Given this, it’s difficult to understand how Kael’s judgment of Beresford back in 1982 turned out to be so wrong.
After all, Barry McKenzie Holds His Own should really have been right up her alley.
Aside from displaying crude vitality in spades (the film has not one, but two vomiting sequences; plus it introduces international audiences to a unique Australian vernacular in which the bathroom is known as the “throttling pit” and “rinsing the prince” means using the urinal), it moves at a brisk pace, maintains a reasonably pleasant jocularity and is structured a la the classic American film narrative model.
It also has a few musical numbers (including a great song called “Ratbags”, in which McKenzie decries Pakistani waiters and “poofter liberators” while filling in for Kev the Rev at the Christ and the Orgasm seminar), a pseudo horror subplot, a commando-like rescue mission as well as a climactic battle sequence that ends with explosions.

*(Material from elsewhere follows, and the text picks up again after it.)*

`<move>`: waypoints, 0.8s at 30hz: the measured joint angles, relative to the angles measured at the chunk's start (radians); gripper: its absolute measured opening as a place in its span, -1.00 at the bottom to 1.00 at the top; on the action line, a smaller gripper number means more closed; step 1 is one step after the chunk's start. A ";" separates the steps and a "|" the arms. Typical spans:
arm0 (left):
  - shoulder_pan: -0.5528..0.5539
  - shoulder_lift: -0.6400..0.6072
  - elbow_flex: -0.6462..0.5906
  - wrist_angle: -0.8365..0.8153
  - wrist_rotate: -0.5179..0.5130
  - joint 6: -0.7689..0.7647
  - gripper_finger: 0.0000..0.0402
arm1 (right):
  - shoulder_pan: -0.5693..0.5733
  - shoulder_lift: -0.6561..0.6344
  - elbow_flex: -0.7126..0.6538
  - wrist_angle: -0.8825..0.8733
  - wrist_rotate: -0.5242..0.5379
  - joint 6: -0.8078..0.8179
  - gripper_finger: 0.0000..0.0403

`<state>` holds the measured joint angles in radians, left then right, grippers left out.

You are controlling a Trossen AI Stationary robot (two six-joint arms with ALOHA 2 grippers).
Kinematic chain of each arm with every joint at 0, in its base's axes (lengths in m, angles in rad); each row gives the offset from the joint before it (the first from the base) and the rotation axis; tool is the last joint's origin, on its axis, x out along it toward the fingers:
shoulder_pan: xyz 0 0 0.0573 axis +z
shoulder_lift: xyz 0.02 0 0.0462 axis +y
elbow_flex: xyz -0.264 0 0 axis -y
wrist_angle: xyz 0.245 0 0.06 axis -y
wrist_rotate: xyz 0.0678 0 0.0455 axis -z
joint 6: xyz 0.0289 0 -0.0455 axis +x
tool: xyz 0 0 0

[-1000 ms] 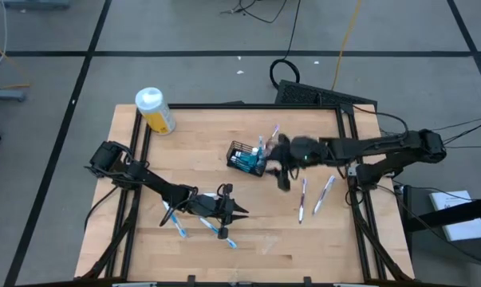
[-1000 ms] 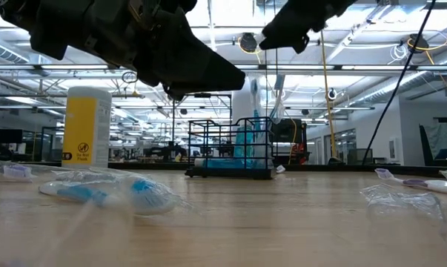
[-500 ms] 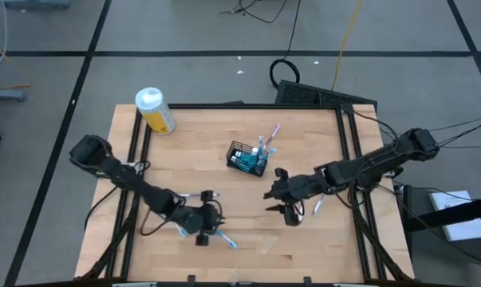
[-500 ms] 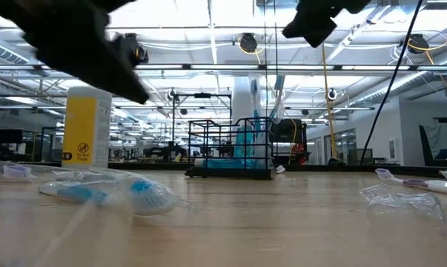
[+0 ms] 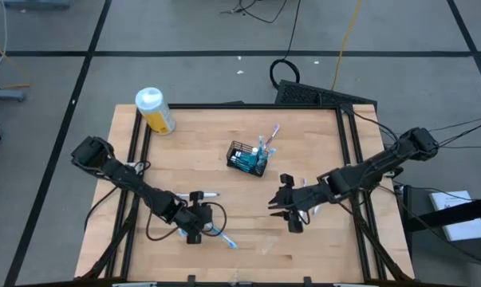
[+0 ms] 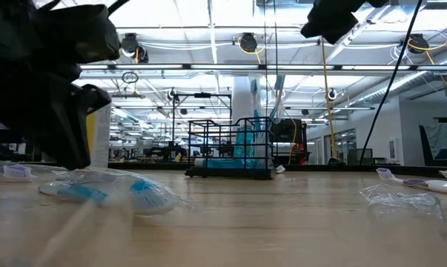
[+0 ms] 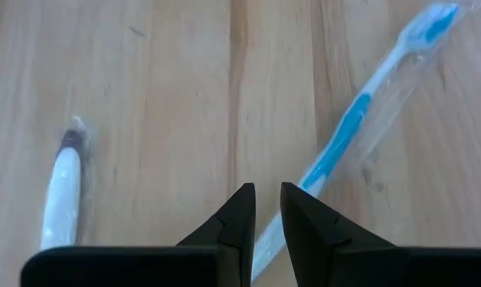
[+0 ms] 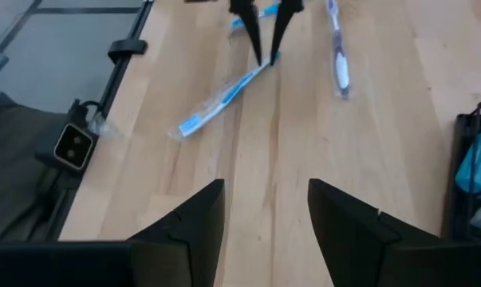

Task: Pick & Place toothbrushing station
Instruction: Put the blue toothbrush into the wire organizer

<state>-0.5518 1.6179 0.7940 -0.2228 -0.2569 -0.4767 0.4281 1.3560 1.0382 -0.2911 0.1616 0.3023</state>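
The black wire basket (image 5: 248,158) stands mid-table with teal tubes and toothbrushes upright in it; it also shows in the low view (image 6: 230,148). My left gripper (image 5: 194,233) points steeply down near the front left, open by a narrow gap (image 7: 266,199). Its tips are right at a wrapped blue toothbrush (image 7: 360,119) lying flat on the wood. A white-and-purple toothbrush (image 7: 65,191) lies beside it. My right gripper (image 5: 288,211) hangs open (image 8: 264,207) above the table, on the near side of the basket, with nothing between its fingers. My left gripper comes down slanting from above over the handle end (image 7: 304,187) of the blue toothbrush. Whether its fingertips touch the toothbrush I cannot tell. The toothbrush lies flat on the table.
A yellow bottle with a white cap (image 5: 155,110) stands at the far left corner. Another wrapped blue toothbrush (image 5: 222,237) lies near the front edge. More toothbrushes lie at the right (image 6: 408,182), mostly under my right arm. Bare wood lies between the two grippers.
My left gripper has drawn back toward the table's left and near edge and tipped from nearly level to steeply downward over the blue toothbrush. My right gripper has swung from beside the basket toward the near edge, sinking a little. Nothing on the table has moved.
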 joint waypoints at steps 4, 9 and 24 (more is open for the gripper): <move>0.001 -0.001 0.001 -0.017 -0.013 0.037 -0.65 | 0.006 0.000 0.000 -0.011 0.000 0.002 -0.15; 0.002 -0.001 0.001 -0.018 0.016 0.060 -0.45 | 0.006 0.000 0.000 -0.035 -0.002 0.017 -0.15; 0.013 -0.001 0.002 -0.036 0.127 0.072 0.15 | 0.006 0.000 0.000 -0.036 -0.042 -0.010 -0.16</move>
<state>-0.5386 1.6169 0.7956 -0.2585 -0.1297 -0.4048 0.4339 1.3560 1.0378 -0.3274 0.1192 0.2924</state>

Yet for Kael, “the nearest to an American film I have ever seen from Australia was the little soft-core porno film Alvin Purple which is like a lot of cheap American exploration films”.
Obviously The New Yorker critic had somehow overlooked one of the most intriguing works of the Australian 1970s cinema renaissance.
Words by Mark Fraser
1. All direct quotes from the critic in the body of this article come from “Pauline Kael and the Australian Cinema”, which appeared in Cinema Papers circa October 1982 or 1983 (pages 421-425). The magazine was published by MTV Publishing Ltd in Melbourne.
2. In her review of Schepisi’s Iceman, Kael said the film started “with perhaps the greatest shot I have ever seen”, which gives one an indication of her regard for the director. Then, at the end of this April 1984 article, she added: “It (the movie) is full of passion and craft, along with parts that might be the work of a stumblebum. It’s thrilling.” High praise indeed!
3. While portrayed in the film as a rebellious anti-hero who eventually falls foul of Empire politics, the real Harry “Breaker” Morant – according to Craig Wilcox in Zombie Myths of Australian Military History (University of New South Wales Ltd, 2010, edited by Craig Stockings) – was, in a sense, an entirely fictional character (page 30); he was a crook and conman who lied about his family’s military background.
3. David Stratton, The Last New Wave, Angus and Robertson, 1980 (page 43).